Policy Documents

The Enterprise Value Tax: What it Means for the Massachusetts Economy

David G. Tuerck, Paul Bachman, Frank Conte –
December 9, 2011

President Obama’s Plan for Economic Growth and Deficit Reduction contains a provision that would tax, as ordinary income rather than capital gains, the net proceeds from the sale of what is deemed an “investment services partnership interest”(ISPI). An ISPI is any interest in an investment partnership that is acquired by a person as a result of activities involving the purchase and sale of certain “specified assets,” defined to include partnership interests, securities and real estate holdings. This provision, which is labeled as the “Enterprise Value Tax” (EVT), would force certain partnerships to pay ordinary income tax on the sale of any part of their business.

Although publicly touted as a tax on financial firms, the EVT will have broad sweeping impact on other industries such as natural resources, real estate, and many other businesses. The EVT represents an important departure from current law. Under current law, most of the profits from the sale of investment partnerships are taxed at the capital gains rate, consistent with the long-standing general rule that business interests should be treated as capital assets. The tax rate on long-term capital gains is 15%.

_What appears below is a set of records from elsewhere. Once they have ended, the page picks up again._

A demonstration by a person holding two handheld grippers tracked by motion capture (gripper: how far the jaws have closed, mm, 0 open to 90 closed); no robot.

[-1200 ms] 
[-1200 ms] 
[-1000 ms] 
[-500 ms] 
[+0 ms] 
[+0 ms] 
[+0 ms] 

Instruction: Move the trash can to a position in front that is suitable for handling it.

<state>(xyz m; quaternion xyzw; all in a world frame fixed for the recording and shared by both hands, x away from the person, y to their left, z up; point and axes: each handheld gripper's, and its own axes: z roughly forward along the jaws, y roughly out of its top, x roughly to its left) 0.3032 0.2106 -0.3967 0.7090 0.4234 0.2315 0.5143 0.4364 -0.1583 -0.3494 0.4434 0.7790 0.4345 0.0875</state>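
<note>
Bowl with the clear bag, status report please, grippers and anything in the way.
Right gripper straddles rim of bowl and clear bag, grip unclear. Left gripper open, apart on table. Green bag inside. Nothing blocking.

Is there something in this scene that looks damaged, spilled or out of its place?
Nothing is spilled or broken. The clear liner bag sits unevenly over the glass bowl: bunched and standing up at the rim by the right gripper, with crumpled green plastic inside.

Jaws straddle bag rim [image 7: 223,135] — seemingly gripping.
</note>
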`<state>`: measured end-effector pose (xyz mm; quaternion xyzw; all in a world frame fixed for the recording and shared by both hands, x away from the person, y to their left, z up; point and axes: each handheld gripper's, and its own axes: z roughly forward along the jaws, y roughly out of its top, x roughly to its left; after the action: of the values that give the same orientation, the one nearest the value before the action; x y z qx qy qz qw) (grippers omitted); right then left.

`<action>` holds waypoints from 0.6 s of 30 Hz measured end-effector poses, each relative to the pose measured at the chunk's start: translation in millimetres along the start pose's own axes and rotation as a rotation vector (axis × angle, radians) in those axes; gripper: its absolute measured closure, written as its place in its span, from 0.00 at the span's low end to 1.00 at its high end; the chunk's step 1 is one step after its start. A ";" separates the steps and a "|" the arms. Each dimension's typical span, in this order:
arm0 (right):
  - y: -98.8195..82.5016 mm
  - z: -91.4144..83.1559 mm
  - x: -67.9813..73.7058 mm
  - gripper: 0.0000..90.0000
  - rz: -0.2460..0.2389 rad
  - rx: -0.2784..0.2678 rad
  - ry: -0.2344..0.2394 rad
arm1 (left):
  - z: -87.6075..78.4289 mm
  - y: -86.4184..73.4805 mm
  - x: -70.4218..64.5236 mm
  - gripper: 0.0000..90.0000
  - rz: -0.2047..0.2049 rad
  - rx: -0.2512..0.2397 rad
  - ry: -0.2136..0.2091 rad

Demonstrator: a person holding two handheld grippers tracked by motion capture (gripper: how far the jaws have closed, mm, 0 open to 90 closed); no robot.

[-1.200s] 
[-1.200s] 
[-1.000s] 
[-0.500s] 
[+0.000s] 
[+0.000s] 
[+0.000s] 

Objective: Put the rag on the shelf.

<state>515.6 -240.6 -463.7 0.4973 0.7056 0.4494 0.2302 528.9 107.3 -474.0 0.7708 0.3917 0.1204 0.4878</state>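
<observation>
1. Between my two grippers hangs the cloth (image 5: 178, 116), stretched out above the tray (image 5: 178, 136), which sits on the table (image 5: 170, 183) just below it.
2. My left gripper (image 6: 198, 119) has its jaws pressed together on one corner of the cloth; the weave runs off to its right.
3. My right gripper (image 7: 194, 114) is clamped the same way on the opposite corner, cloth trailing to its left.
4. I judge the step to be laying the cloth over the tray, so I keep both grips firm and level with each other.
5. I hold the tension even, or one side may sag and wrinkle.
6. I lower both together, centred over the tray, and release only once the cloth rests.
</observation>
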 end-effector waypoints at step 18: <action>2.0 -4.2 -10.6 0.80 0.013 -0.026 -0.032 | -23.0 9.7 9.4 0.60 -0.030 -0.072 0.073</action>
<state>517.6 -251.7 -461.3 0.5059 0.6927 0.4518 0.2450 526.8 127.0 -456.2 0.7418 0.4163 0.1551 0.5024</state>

The EVT would treat these same profits as ordinary income, for which the top statutory tax rate is 35%. The purpose of this study is to assess the effects of this change on the Massachusetts economy. The implications for Massachusetts are potentially severe, considering that the state is a center for venture capital and the incubation of high-technology businesses. The plan would be particularly punishing toward the financial, insurance and real estate (FIRE) sector, which comprises 25% of the state’s economy. We predict that persons who reside in Massachusetts will pay $611 million annually in new federal taxes under the plan. Using our State Tax Analysis Modeling Program, (STAMP), we also find that, as a result:

  • The state will lose 5,400 jobs.
  • Annual capital spending will fall by $9.5 million.
  • Residents’ real disposable income, or income available for spending and saving, will fall by $673.2 million.

These results are consistent with the argument from economics that a tax on capital income discriminates against saving and risk taking. By reducing saving, the tax reduces investment and employment, thus also reducing income and that part of income (i.e., disposable income) that is available to finance consumption. By reducing risk taking, the tax discourages innovation and, with it, technical progress, with further negative effects on investment, productivity, employment and income. These effects are likely to be especially severe for states like Massachusetts whose economies are centered on financial services and high technology.